Bookmark and Share

Notice: On April 23, 2014, Statalist moved from an email list to a forum, based at statalist.org.


[Date Prev][Date Next][Thread Prev][Thread Next][Date Index][Thread Index]

Re: st: Regression with cluster error hangs program


From   Alfonso Sánchez-Peñalver <[email protected]>
To   Stata List <[email protected]>
Subject   Re: st: Regression with cluster error hangs program
Date   Thu, 13 Feb 2014 14:28:14 -0500

Hi Sebastian,

I’m sorry I didn’t reply earlier but I can’t seem to find the last response you wrote to this subject.
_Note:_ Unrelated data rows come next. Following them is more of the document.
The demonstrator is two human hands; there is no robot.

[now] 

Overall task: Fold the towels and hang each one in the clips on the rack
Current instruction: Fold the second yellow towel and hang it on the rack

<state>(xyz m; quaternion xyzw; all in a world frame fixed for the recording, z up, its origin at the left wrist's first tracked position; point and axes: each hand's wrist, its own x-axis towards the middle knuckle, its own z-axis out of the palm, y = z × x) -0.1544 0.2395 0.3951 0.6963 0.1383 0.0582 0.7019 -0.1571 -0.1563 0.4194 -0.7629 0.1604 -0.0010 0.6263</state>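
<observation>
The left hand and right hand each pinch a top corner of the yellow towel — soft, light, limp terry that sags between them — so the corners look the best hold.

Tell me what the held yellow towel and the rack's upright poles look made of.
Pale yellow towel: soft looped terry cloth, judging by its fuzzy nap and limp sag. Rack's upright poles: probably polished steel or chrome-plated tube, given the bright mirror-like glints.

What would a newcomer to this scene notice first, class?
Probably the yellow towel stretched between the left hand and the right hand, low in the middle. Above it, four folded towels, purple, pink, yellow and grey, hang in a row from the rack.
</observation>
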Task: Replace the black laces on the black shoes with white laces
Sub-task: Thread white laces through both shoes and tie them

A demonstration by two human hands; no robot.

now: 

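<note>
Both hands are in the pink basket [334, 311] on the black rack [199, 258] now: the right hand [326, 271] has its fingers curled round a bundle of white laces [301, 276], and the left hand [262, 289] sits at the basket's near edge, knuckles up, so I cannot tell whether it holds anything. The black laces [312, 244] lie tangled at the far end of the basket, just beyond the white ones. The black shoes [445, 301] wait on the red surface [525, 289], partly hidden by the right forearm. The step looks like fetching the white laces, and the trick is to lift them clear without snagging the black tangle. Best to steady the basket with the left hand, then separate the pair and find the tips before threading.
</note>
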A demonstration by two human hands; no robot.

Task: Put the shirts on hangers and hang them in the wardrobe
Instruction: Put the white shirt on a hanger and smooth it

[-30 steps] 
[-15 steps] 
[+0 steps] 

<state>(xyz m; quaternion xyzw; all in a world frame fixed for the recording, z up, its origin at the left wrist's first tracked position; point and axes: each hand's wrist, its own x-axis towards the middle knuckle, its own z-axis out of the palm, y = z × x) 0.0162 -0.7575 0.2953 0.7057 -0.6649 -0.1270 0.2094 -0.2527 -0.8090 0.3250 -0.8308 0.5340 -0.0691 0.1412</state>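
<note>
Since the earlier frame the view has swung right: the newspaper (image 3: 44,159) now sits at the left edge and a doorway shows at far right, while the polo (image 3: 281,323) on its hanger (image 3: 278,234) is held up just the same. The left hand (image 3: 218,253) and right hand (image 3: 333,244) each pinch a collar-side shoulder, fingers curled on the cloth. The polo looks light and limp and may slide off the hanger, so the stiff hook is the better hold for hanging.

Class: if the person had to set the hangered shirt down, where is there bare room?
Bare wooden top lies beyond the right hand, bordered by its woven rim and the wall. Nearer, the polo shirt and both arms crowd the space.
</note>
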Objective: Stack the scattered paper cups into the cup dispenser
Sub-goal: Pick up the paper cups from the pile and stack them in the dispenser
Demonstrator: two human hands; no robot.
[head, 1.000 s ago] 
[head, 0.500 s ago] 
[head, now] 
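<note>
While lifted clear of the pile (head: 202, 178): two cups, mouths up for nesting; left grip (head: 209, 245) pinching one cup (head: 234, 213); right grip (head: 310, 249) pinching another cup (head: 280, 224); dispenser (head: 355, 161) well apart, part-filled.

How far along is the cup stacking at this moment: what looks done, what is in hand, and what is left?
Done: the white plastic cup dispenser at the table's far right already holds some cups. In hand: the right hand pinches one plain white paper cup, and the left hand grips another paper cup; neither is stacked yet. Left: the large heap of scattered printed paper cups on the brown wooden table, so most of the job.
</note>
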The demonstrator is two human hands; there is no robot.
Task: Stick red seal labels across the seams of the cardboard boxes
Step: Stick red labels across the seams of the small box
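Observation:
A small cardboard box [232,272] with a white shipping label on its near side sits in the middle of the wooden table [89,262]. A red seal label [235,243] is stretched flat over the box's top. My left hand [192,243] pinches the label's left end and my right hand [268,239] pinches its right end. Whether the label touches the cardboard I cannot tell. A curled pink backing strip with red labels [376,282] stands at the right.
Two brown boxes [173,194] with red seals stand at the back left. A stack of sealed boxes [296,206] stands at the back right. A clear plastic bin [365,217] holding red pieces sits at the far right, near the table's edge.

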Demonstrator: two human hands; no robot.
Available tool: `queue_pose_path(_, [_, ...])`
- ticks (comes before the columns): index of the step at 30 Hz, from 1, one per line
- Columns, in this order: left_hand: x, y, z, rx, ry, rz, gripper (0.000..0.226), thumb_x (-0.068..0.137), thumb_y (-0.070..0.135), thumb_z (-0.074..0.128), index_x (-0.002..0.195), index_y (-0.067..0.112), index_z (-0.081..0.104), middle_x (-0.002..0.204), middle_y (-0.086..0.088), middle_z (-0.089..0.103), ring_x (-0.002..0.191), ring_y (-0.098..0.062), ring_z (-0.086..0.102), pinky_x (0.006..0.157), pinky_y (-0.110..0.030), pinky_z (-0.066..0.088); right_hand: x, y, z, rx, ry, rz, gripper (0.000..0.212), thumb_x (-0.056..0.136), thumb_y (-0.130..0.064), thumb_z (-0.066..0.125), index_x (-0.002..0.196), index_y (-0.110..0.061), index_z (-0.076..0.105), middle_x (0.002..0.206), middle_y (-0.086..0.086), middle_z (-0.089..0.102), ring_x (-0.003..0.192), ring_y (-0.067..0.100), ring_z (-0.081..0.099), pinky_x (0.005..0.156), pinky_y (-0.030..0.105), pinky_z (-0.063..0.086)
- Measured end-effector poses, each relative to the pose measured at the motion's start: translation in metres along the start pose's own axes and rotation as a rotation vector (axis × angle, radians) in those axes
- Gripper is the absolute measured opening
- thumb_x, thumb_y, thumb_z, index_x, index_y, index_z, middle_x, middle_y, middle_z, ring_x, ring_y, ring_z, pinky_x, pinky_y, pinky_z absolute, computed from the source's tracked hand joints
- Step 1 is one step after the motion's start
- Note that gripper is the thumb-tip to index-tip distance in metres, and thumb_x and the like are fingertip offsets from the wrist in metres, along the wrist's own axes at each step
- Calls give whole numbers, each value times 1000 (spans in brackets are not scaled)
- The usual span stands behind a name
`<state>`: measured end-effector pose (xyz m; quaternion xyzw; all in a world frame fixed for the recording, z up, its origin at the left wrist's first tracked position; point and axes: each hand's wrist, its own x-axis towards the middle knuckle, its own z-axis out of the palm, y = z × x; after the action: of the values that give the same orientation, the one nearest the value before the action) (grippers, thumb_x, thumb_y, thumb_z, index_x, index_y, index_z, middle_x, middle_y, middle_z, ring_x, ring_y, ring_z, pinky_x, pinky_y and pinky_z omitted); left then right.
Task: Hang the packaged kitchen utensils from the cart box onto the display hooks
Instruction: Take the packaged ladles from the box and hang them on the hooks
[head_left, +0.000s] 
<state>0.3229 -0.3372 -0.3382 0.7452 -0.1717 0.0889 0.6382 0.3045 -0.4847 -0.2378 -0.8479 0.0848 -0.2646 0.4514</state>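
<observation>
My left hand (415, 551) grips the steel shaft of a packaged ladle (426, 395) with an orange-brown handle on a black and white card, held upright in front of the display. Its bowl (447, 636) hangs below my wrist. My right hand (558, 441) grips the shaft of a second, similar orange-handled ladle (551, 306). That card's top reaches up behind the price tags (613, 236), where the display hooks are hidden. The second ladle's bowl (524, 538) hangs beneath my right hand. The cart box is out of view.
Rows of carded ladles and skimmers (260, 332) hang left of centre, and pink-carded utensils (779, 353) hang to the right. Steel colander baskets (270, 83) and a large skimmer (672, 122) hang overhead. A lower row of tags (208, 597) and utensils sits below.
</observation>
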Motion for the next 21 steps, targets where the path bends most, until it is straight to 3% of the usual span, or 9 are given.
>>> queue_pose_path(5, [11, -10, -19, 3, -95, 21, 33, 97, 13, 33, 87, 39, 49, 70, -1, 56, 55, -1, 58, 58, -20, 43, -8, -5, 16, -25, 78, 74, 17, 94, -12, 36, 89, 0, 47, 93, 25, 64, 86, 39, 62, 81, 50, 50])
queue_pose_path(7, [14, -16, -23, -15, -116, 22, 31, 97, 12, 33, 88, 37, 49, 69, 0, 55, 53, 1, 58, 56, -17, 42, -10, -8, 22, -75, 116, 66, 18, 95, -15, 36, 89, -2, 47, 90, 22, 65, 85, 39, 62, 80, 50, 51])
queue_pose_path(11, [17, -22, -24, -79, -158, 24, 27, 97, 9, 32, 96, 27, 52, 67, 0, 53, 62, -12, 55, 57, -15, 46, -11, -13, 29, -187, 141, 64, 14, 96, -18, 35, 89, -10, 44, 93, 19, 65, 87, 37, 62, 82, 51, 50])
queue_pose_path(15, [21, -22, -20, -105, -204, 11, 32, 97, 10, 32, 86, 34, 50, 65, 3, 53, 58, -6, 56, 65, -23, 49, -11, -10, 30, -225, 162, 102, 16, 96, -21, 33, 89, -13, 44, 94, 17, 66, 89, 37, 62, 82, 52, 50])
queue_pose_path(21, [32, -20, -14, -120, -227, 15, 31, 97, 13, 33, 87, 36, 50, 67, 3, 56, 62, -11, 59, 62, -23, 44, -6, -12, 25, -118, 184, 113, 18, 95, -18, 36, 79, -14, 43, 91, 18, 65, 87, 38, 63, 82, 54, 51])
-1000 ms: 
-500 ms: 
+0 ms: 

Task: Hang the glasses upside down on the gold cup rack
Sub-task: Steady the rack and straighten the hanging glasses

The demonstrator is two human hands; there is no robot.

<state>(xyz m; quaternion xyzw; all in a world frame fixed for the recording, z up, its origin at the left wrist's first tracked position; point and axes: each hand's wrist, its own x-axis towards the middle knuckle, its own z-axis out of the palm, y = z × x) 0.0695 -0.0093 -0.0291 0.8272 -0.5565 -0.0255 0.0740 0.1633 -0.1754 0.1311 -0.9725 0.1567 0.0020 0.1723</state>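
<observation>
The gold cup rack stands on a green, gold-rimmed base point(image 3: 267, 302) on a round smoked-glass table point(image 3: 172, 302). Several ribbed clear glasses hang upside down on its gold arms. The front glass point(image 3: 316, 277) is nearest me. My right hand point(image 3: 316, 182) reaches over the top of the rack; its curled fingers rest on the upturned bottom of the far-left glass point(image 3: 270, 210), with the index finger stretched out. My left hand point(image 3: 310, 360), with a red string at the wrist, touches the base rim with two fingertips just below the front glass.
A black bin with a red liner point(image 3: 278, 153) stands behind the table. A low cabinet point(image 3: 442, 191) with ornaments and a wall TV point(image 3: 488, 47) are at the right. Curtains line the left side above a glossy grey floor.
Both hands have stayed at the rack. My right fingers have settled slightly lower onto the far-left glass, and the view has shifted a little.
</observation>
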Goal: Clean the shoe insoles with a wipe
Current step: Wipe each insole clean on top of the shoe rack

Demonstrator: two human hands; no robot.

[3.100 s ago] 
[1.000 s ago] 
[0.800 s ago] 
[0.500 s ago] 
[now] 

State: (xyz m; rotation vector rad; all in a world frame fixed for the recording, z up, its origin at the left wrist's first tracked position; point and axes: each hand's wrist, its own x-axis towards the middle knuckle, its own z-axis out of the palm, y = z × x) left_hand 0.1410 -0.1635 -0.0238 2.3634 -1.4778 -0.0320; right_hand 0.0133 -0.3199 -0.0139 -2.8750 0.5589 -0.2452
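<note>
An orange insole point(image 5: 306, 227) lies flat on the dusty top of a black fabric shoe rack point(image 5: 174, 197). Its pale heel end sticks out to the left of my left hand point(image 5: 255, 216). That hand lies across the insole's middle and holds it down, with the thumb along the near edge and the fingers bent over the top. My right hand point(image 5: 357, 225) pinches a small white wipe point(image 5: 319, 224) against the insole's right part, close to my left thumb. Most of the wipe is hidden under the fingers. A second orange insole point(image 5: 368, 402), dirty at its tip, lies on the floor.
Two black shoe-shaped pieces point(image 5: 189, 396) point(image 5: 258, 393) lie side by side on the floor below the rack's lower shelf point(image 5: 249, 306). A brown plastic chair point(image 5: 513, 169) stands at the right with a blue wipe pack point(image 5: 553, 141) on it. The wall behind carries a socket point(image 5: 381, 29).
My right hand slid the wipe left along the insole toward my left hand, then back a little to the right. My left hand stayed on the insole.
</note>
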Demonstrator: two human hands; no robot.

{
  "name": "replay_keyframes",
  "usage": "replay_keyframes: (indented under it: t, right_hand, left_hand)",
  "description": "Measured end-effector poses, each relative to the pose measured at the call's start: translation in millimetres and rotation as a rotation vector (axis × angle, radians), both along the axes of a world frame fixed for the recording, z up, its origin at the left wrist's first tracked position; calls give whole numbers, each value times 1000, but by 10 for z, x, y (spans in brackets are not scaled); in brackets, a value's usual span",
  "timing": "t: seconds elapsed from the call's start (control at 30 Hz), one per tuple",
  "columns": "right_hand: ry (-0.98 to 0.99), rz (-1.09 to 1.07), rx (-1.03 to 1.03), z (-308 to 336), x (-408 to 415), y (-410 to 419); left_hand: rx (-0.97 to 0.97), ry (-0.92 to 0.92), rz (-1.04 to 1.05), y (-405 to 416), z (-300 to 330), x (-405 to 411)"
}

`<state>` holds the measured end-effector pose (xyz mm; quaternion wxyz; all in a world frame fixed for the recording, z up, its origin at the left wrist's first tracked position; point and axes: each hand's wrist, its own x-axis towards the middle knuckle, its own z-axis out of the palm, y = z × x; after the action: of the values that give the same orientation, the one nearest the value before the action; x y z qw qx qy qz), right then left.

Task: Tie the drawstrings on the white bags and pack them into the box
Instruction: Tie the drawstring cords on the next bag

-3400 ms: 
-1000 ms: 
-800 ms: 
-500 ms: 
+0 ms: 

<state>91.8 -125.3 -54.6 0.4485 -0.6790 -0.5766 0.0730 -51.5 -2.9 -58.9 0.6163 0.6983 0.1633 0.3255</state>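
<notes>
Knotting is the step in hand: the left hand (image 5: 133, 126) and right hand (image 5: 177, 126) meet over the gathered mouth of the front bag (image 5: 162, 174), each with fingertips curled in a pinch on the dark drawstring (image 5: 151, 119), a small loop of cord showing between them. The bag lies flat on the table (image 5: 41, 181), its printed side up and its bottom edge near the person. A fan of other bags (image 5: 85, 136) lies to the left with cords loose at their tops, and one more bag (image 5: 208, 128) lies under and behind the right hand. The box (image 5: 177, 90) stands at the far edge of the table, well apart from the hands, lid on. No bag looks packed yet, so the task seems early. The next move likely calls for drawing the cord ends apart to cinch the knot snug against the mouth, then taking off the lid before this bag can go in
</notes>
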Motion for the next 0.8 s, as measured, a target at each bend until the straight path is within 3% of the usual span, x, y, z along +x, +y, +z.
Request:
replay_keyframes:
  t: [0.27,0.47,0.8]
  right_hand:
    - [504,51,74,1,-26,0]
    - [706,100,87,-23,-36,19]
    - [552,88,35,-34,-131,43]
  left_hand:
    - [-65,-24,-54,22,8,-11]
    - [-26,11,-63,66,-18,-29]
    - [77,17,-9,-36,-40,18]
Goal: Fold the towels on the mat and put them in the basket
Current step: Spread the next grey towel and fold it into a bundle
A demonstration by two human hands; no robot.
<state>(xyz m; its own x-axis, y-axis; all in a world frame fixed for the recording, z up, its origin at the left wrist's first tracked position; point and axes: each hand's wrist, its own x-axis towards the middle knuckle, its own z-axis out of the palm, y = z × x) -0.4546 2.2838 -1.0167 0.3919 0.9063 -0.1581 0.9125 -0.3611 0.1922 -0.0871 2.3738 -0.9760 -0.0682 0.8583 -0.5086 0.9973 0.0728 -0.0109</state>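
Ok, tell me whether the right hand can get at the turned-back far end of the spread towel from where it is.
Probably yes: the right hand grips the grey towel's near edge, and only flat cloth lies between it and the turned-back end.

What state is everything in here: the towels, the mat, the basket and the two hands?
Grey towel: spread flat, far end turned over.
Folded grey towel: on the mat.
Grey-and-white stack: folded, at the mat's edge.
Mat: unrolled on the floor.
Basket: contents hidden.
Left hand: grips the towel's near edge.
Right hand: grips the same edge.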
I know there was something I wanted to comment on. You mention that the smallest number of observations in a panel is 3 observations, yet you want to model correlation across 3 observations? Notice that is what you’re doing when asking for the cluster robust variance. I’m not sure that this is what’s causing your estimations to take so long, but it was something that just stood out when reading it.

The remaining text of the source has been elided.